Palaephatus of Abydos, an historian who lived in the time of Alexander the Great, and is stated to have been loved (παιδικά) by the philosopher Aristotle, for which the Suda[4] quotes the authority of Philo, Peri paradoxou historias, and of Theodorus of Ilium, Troica, Book 2. Suidas gives the titles of the following works of Palaephatus: Cypriaca, Deliaca, Attica, Arabica.
(Smith explains that some writers believe that this Palaephatus of Abydos wrote the fragment on Assyrian history, which is preserved by Eusebius of Caesarea, and which is quoted by him as the work of Abydenus; but Abydenus is that author's name, not the adjective meaning "from Abydos".)
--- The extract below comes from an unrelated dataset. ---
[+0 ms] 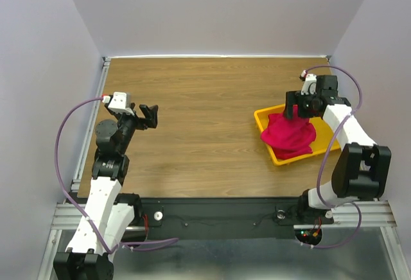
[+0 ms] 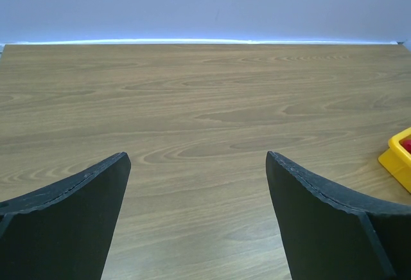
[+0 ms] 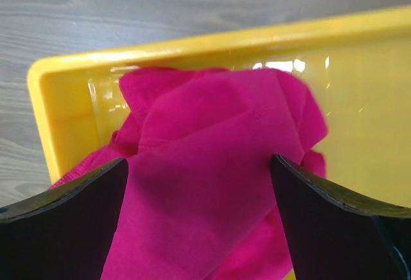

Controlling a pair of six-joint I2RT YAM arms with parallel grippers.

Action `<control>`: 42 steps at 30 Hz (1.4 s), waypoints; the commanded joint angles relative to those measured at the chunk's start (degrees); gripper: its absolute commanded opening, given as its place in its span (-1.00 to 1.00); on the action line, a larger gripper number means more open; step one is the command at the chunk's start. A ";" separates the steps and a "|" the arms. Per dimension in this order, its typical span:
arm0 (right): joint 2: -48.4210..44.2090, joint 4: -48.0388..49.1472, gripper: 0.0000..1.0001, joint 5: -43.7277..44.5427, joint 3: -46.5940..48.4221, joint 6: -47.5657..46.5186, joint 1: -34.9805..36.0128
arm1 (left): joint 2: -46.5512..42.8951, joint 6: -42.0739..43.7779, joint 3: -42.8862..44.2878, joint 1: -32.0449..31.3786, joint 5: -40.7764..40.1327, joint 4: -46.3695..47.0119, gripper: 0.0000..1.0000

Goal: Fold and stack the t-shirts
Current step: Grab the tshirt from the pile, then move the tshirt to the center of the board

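Top external showed us the t-shirt [image 1: 290,136] bunched in the yellow tray [image 1: 283,160], directly beneath our right gripper [image 1: 297,110] and far from the left gripper [image 1: 149,114]. Left wrist: jaws spread, empty. Right wrist: jaws spread wide, cloth between them, not clamped.

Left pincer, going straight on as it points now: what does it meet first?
Way looks free: only bare table ahead up to the wall; yellow tray lies off right. Depth unclear.
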 commanded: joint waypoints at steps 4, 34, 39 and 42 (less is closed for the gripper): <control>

"Palaephatus the Egyptian"
Palaephatus, an Egyptian or Athenian, and a grammarian, as he is described by Suidas, who assigns to him the following works:
- Αἰγυπτιακὴ θεολογία (Egyptian Theology)
- Μυθικῶν βιβλίον αʹ (On Myths, one book)
- Λύσεις τῶν μυθικῶς εἰρημένων (Solutions of problems with Myths)
- Ὑποθέσεις εἰς Σιμωνίδην (Introductions to Simonides)
- Τρωϊκά (On Troy), which some however attributed to the Athenian (No. 1), and others to the Parian (No. 2).
- He also wrote a history of himself.
One author behind these traditions
Of these, the first Palaephatus is, like Phemonoe, entirely legendary; modern scholars regard the other three as different literary traditions relating to the author of On Incredible Things. The Troica did once exist, and was cited in antiquity for geographical information on the people of the Trojan War, the Troad itself, and the surrounding area of Asia Minor; ancient authors cited the work's seventh and ninth books, so it must have been fairly long.[5]
If the Artaxerxes mentioned by the Suda is Artaxerxes III Ochus, these data are all compatible with a student of Aristotle about 340 BC, who came from the area around the Hellespont to Athens, and is called the Egyptian, sometimes, because he wrote on Egypt. The only internal evidence in the surviving book are citations of the two philosophers in the introduction and two literary references; if Melissus is Melissus of Samos, he lived in the previous century, and one possible Lamiscus is a Pythagorean contemporary of Plato.[6] The literary references are one citation of Hesiod and the presentation of Alcestis, which is quite similar to Euripides' Alcestis.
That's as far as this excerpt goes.